A mesma energia faz o ventilador girar, a lâmpada iluminar e o aquecedor
aquecer, tudo de acordo com seu próprio mecanismo. Sim, a alma humana nunca se
separa do “Gerador” da Consciência. Chame-o “Gerador”, Deus, Consciência ou
Realidade. O circuito é completo. A Consciência humana é una com a Consciência
Cósmica. Em cada aparelho circula a mesma eletricidade, e em cada ser humano
existe aquela mesma Consciência. O grau de manifestação varia, dependendo do
tipo e campo de atividade de cada aparelho. Você pode notar uma grande
diferença no grau do brilho da luz entre uma lâmpada de 40 e uma de 100 Watts,
embora a mesma eletricidade passe por ambas. A realização de que é a mesma
Consciência, a mesma alma em todos os seres humanos, é a base para a
fraternidade dos homens. Uma vez realizado que nós somos UM, sem considerar
nosso exterior, isto é, se somos brancos, morenos, ou pretos e uma vez
realizado que nós nunca poderemos ser felizes enquanto houver outros infelizes,
então jamais nos apanharemos magoando os outros. E nunca permitiremos aos
outros passarem fome, nunca permitiremos que uma palavra cruel escape dos
nossos lábios. Pode haver eterna discussão acadêmica sobre religião, mas a
realização da unidade da alma humana é a de tratar a todos com amor e bondade –
um benefício prático da religião. Não esqueçamos que mesmo nos animais existe a
mesma Consciência. Apenas há diferença no grau de manifestação. Portanto,
nossa bondade para com os animais não deve ser menor. MORTE? A humanidade tem
visto o que parece ser a morte milhões de vezes. Todavia, qual homem pode
realmente acreditar que ele mesmo morrerá? O fato é que não acreditamos porque,
na verdade, nos sentimos eternos. A questão é que, para sermos capazes de
considerar a morte (a não-existência), temos que primeiro ter existido. A
energia nunca pode ser criada e nem destruída. Isto é afirmado com frequência.

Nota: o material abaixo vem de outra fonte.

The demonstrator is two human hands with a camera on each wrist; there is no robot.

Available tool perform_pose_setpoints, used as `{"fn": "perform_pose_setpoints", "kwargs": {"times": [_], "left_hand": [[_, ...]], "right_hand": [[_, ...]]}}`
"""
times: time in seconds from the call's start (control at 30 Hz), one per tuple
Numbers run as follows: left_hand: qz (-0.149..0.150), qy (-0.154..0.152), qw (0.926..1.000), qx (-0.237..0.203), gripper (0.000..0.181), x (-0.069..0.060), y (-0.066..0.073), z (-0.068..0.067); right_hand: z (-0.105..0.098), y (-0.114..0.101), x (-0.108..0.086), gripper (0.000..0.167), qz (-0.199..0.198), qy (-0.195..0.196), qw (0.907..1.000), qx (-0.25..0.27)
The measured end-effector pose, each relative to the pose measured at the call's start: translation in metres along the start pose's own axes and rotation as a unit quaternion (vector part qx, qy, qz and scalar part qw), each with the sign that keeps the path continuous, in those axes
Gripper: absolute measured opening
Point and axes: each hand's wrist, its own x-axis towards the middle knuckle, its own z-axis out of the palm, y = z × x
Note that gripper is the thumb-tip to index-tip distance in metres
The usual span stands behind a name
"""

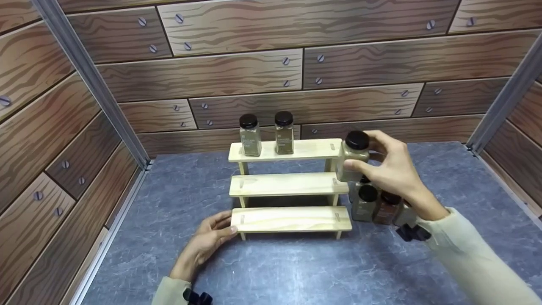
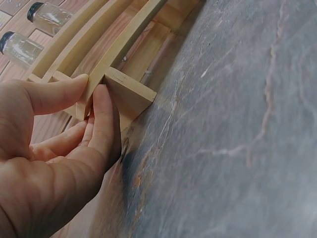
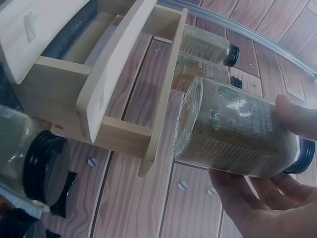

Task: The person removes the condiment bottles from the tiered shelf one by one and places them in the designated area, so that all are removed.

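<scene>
A pale wooden rack (image 1: pixel 292 184) with three steps stands on the grey surface. Two black-capped jars, a greenish one (image 1: pixel 250 137) and a browner one (image 1: pixel 284 134), stand upright on its top step, left and centre. My right hand (image 1: pixel 391 167) grips another jar (image 1: pixel 348 163) between thumb and fingers, held up by the rack's right end; the right wrist view shows this jar (image 3: pixel 233 129) off the steps. My left hand (image 1: pixel 207 239) pinches the left end of the bottom step, thumb on top, as the left wrist view shows with the hand (image 2: pixel 64 148) at the step's corner (image 2: pixel 96 79).
Several black-capped jars (image 1: pixel 365 205) stand close together on the surface right of the rack, under my right forearm and partly hidden. Wood-patterned walls (image 1: pixel 254 76) with metal corner posts (image 1: pixel 91 80) enclose the back and sides.
</scene>
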Motion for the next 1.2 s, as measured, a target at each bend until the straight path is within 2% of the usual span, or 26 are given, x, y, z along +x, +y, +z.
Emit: {"fn": "perform_pose_setpoints", "kwargs": {"times": [0.33,0.7,0.97,1.2], "left_hand": [[0.003,0.005,0.9999,-0.01,0.071,-0.001,0.001,0.0],[-0.004,0.007,0.9999,-0.01,0.073,-0.002,0.002,0.001],[0.001,-0.001,1.0,-0.009,0.071,0.0,0.0,0.0],[-0.002,0.007,0.9999,-0.008,0.071,0.001,-0.001,0.0]], "right_hand": [[-0.011,0.003,-0.018,0.055,-0.013,-0.007,0.9999,-0.003],[-0.02,0.011,-0.036,0.057,-0.007,-0.008,0.9999,-0.01],[-0.023,0.018,-0.048,0.058,-0.017,0.005,0.9998,-0.003],[-0.026,0.023,-0.058,0.06,-0.003,0.001,1.0,-0.001]]}}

Se Eu “sou” não pode ser que Eu “não sou”, com morte ou sem nenhuma morte,
minha essência é a alma, e o Senhor Krishna disse no verso 7 do Capítulo XV do
Guita: “A alma é uma parte eterna de Mim mesmo – Deus”. A morte sugere término.
Mas certamente não pode haver fim para o eterno. O sol brilha no oceano e o
vapor d’água se levanta. Enquanto se eleva, o vapor, que é uma parte do mesmo
oceano, esfria e forma gotas isoladas que um dia vão retornar ao oceano. E
quando atinge o oceano, a gota não é destruída, não termina; pelo contrário,
torna-se una com o infinito oceano. Não há nenhuma eliminação de identidade,
mas uma expansão infinita da Consciência. Quando uma criança cresce e chega aos
vinte e um anos de idade, o evento é celebrado com uma festa pródiga. Não é
lamentada de maneira alguma a perda da infância porque chegar a essa idade é
cumprir uma etapa para a idade adulta. Faz poucos anos, um homem chamado Swami
Tilak, um amigo e santo muito acima de comparações, foi ao encontro de um
acidente fatal na Espanha. Mesmo em se tratando de pessoas comuns, com todas
suas múltiplas faltas, quando elas morrem sente-se uma sensação de perda. Mas
no caso de Swami Tilak, que foi meu mais íntimo amigo, houve algo a mais, pois
era ele um homem cuja renúncia não conhecia apego algum. Externamente havia
renunciado a todo apego a coisas como dinheiro, roupas e calçados. Nenhum bem
material carregava consigo. Vestia somente dois panos de cor ocre e caminhava
descalço sobre areias ardentes ou ruas nevadas. Interiormente, nenhum apego
tinha quanto à popularidade ou quanto a ter muitos seguidores. Humilde além do
que é possível acreditar, era o mesmo para com o pobre e com o rico, o jovem e
o velho. Não construiu nenhum ashram ou fundou Instituições. Ele construía um templo no coração
de cada pessoa que encontrava e que se sentia tocada pela sua santidade e
humildade. De qualquer maneira, o corpo de cada um de nós tem que ir em
determinado momento e não há exceções nem para os santos. Como eu disse antes,
meu amigo foi ao encontro de um acidente fatal. A notícia desse evento
inicialmente chocou-me. Aos poucos, porém, a tranquilidade substituiu o choque
e um sorriso pairou nos meus lábios. Para a pessoa que não está totalmente
pronta para aceitar a identidade com o Absoluto, a alma arrebata a mente e os
sentidos do corpo moribundo e migra para um corpo novo. Porém, para a pessoa
que está preparada – e Swami Tilak estava pronto – nenhuma necessidade há de
migrar de corpo em corpo. Para essa pessoa, o pulo no infinito e na eternidade
é plenamente acessível. Para essa pessoa, nenhuma espera é necessária para a
expansão da identidade com o Todo, algo assim como a onipresença. Então, ela
virá e irá “quando quiser e como quiser”. O sorriso pairava nos meus lábios por
uma boa razão. Tinha eu perdido o amigo? Não! Minha alma e a dele são
simplesmente UMA e suas nobres e santas qualidades são da minha essência.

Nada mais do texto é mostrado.